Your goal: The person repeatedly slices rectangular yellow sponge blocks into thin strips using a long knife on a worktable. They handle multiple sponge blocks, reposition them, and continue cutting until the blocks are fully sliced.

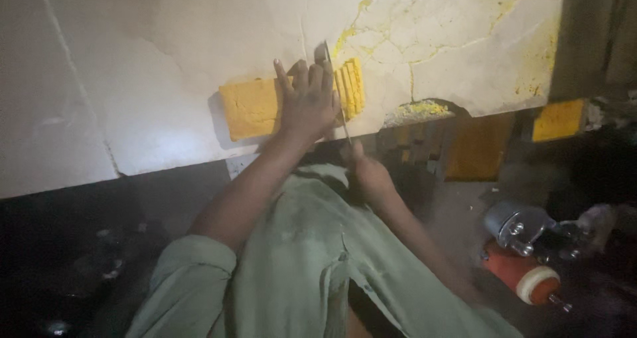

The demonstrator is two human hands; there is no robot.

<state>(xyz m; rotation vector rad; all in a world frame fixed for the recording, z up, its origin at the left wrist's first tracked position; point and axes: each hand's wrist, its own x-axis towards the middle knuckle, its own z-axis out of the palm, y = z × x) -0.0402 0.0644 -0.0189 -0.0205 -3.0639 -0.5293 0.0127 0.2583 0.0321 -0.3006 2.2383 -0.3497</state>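
Pale stone counter (133,79) has cracks with yellow stains. On it lies a yellow block (249,107). Left hand (306,102) presses flat on the block, fingers spread. Right hand (370,175) grips a knife (335,89), its blade beside cut slices (352,87). Dark floor lies below.

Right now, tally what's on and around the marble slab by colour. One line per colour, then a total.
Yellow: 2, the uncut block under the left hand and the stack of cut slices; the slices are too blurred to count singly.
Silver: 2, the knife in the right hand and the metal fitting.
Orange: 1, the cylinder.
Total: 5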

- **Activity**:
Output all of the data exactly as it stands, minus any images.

- **Answer**:
Your goal: The person repeatedly slices rectangular yellow sponge blocks into thin strips using a long knife on a worktable. They handle multiple sponge blocks, reposition them, and continue cutting until the blocks are fully sliced.


The demonstrator is two human hands; there is no robot.

<state>(xyz m; rotation vector rad; all in a world frame fixed for the recording, z up, its origin at the left wrist's first tracked position; point and axes: each hand's wrist, its own x-axis towards the middle knuckle, its own z-axis out of the palm, y = z × x) -0.0402 0.0644 -0.0189 -0.0205 -3.0639 -0.5293 0.0127 0.2583 0.0321 -0.3006 2.2383 -0.3497</state>
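Pale stone counter (133,79) has cracks with yellow stains. On it lies a yellow block (249,107). Left hand (306,102) presses flat on the block, fingers spread. Right hand (370,175) grips a knife (335,89), its blade beside cut slices (352,87). Dark floor lies below.

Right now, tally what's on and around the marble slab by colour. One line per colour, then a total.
Yellow: 2, the uncut block under the left hand and the stack of cut slices; the slices are too blurred to count singly.
Silver: 2, the knife in the right hand and the metal fitting.
Orange: 1, the cylinder.
Total: 5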

Nothing else remains to be done in this exercise.